Penn State University: Researchers 3D bioprint breast cancer tumors, treat them in groundbreaking study
Researchers at Penn State have successfully 3D bioprinted breast cancer tumors and treated them in a breakthrough study to better understand the disease that is one of the leading causes of mortality worldwide.
A scientific first, the achievement lays the foundation for precision fabrication of tumor models. The advancement will enable future study and development of anti-cancer therapies without the use of “in vivo” — or “in animal” — experimentation.
“This will help us understand how human immune cells interact with solid tumors,” said Ibrahim Ozbolat, professor of engineering science and mechanics, biomedical engineering and neurosurgery at Penn State and the senior author of the study. “We’ve developed a tool that serves as a clinical test platform to safety and accurately evaluate experimental therapies. It is also a research platform for immunologists and biologists to understand how the tumor grows, how it interacts with human cells, and how it metastasizes and spreads in the body.”
Ozbolat’s lab specializes in 3D printing to create a range of tissues for use in human health. Two journal articles about the lab’s work using 3D bioprinting to help in the study of breast cancer were recently published in Advanced Functional Materials and Biofabrication.
The researchers used a relatively new technique called aspiration-assisted bioprinting to precisely locate tumors in three dimensions and create the tissue. The researchers then formed the tissue into a multi-scale vascularized breast tumor model with blood vessels, which they discovered responded to chemotherapy and cell-based immunotherapeutics.
The team first validated the accuracy of its tumor model by treating it with doxorubicin, an anthracycline-based chemotherapeutic drug commonly used for treating breast cancer. Finding the bioprinted tumor responded to chemotherapy, the researchers went on to test a cell-based immunotherapeutic treatment on the tumor in collaboration with Dr. Derya Unutmaz, an immunologist at Jackson Laboratory.
The researchers used human CAR-T cells that were engineered via gene editing to recognize and fight an aggressive form of breast cancer cells. After 72 hours of circulating the edited CAR-T cells through the tumor, the researchers found that the cells within the bioprinted tumor had generated a positive immune response and were fighting off the cancer cells.
“Our model is made from human cells, but what we make is a very simplified version of the human body,” Ozbolat said. “There are many details that exist in the native microenvironment that we aren’t able to replicate, or even consider replicating. We are aiming for simplicity within complexity. We want to have a fundamental understanding of how these systems work — and we need the growth process to be streamlined, because we don’t have time to wait for tumors to grow at their natural pace.”
Ozbolat explained that despite remarkable advances in cancer treatment, there are a lack of pre-clinical platforms for studying experimental anticancer agents. Having to rely on clinical trials to test the efficacy of treatments ultimately limits the successful clinical translation of anti-cancer therapeutics, he said. The development of bioprinted models could open the door to entirely new ways of understanding the tumor microenvironment and the body’s immune response.

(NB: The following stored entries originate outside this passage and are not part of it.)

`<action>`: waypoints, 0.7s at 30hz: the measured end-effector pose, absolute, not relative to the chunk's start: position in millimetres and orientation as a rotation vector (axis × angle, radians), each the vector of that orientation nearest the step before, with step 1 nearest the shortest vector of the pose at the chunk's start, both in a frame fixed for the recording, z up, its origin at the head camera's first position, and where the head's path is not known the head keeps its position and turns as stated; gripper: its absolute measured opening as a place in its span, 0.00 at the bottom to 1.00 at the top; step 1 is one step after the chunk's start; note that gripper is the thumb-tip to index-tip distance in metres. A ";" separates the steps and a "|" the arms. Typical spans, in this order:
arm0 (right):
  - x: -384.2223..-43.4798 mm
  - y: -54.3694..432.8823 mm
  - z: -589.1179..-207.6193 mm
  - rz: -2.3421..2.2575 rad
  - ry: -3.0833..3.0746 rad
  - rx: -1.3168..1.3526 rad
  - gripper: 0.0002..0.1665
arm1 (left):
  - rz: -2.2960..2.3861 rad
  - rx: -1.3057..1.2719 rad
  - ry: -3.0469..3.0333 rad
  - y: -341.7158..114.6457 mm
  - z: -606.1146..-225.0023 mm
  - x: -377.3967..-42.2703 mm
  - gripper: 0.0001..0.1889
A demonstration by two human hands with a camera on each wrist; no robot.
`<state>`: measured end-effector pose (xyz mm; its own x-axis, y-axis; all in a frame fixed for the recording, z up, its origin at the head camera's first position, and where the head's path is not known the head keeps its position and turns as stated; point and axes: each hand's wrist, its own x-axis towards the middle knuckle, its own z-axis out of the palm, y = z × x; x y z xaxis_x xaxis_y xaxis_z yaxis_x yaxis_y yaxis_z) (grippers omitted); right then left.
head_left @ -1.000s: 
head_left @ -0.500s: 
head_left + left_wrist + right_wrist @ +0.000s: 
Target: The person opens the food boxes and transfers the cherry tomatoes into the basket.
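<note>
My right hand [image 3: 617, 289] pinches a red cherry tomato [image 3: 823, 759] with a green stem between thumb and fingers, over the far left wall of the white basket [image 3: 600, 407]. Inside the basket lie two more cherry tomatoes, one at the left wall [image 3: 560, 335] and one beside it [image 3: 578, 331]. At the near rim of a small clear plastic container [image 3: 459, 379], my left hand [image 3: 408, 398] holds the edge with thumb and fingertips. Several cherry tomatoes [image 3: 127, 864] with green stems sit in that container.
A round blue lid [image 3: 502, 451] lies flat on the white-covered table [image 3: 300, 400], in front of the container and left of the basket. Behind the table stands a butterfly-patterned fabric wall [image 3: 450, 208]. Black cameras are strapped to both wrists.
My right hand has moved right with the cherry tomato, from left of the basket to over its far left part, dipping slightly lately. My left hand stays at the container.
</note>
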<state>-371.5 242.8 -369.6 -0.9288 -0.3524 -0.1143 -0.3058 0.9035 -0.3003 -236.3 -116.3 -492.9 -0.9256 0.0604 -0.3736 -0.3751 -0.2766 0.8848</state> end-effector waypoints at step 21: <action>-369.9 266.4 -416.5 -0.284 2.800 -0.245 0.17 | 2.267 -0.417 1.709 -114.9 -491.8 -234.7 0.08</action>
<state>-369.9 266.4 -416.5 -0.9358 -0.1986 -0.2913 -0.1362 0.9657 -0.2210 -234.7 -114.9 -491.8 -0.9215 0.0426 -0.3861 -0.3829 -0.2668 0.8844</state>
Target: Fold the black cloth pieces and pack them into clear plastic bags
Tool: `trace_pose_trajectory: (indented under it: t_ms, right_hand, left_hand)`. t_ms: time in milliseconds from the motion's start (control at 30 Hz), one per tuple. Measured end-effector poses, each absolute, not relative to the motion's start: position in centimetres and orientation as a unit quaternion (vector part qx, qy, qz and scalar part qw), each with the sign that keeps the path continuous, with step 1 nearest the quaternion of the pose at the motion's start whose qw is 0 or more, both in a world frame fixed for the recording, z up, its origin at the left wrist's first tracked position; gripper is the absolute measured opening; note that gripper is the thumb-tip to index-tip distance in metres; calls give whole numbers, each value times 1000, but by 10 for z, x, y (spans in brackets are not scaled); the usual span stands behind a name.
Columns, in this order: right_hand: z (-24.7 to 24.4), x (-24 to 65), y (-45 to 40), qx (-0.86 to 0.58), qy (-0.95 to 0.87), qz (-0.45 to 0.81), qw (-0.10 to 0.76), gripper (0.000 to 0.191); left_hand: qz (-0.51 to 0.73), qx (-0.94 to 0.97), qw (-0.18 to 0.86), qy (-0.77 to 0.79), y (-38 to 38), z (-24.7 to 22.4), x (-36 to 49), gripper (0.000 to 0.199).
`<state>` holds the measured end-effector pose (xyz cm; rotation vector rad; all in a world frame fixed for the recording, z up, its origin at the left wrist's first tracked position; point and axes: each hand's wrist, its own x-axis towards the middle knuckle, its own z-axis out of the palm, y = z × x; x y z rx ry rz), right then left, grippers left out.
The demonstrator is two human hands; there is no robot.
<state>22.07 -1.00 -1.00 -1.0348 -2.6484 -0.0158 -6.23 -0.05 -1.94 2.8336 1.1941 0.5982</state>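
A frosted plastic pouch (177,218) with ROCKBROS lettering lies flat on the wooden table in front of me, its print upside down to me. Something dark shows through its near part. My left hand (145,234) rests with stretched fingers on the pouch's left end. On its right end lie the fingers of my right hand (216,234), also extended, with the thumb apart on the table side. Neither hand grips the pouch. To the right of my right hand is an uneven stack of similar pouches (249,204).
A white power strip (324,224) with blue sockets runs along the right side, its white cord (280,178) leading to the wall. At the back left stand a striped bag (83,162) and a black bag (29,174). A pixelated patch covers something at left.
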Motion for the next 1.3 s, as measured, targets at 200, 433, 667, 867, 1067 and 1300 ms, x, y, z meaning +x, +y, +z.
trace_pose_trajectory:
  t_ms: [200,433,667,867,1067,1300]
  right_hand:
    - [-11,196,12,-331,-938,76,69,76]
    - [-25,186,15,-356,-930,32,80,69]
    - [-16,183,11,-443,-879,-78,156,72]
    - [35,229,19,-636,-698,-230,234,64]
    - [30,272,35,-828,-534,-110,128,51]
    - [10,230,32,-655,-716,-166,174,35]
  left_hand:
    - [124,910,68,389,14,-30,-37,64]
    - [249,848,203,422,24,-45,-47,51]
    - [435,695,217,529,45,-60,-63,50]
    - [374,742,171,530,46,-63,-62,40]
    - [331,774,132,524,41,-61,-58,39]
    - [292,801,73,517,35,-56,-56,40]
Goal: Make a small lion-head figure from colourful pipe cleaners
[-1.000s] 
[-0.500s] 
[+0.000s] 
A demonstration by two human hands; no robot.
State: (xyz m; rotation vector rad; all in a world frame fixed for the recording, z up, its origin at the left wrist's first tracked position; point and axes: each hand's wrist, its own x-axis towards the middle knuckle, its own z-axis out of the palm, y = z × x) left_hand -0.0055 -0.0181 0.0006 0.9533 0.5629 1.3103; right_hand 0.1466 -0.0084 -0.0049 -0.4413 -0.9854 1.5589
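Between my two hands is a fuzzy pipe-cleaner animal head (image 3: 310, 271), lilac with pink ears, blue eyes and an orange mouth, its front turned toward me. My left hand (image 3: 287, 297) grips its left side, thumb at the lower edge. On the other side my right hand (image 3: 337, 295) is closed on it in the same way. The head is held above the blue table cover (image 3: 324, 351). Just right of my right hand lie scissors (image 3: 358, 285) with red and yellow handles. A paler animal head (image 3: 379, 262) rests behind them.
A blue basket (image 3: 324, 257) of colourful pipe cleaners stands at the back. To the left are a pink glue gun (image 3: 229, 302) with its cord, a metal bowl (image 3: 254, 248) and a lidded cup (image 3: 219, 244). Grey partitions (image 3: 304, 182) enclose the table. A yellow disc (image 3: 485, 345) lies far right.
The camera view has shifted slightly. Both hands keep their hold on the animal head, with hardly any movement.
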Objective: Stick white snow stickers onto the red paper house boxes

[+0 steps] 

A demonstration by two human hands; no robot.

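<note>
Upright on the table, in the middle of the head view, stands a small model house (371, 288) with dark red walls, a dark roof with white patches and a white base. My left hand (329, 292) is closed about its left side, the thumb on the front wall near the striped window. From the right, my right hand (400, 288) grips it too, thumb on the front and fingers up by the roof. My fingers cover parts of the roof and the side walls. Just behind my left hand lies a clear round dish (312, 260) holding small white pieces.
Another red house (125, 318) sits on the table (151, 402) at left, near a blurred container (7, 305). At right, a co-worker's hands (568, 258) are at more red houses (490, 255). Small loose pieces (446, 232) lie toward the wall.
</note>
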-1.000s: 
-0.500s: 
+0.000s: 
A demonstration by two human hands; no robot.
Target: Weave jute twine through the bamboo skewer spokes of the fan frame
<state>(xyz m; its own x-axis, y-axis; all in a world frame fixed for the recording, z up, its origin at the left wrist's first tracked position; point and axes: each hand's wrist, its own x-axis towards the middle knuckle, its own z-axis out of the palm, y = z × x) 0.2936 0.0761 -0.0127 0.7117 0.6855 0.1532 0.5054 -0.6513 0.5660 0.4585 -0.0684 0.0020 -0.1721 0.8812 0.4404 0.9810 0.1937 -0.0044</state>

“Immunotherapy has already been shown to be a promising treatment for hematologic malignancies,” Ozbolat said. “Essentially, immune cells of the patient are removed and gene-edited to be cytotoxic for cancer cells, then reintroduced into the patient’s bloodstream. Circulation is critical because the altered cells need to move around the body. With tumors, that kind of effective circulation doesn’t exist, so we built our model to try to better understand how tumors respond to immunotherapy.”
Ozbolat and his colleagues are now working with tumors removed from actual breast cancer patients. The researchers will apply immunotherapeutics to patient-derived tumors to see how they respond.
“This is an important step in understanding the intricacies of the disease, which is essential if we are going to develop novel therapeutics and targeted therapies against cancer,” Ozbolat said.
The other collaborators on the studies are Madhuri Dey, Myoung Hwan Kim, Momoka Nagamine, Ece Karhan and Nazmiye Celik of Penn State, and Mikail Dogan, Lina Kozhaya and Derya Unutmaz of The Jackson Laboratory for Genomic Medicine.
The immune cells for the research were purchased commercially from an IRB-approved private company, which provides leukopaks of healthy adults in deidentified form for research use. The work was supported by The National Cancer Institute, the National Science Foundation, the H.G. Barsumian, M.D. Memorial Fund, and TUBITAK.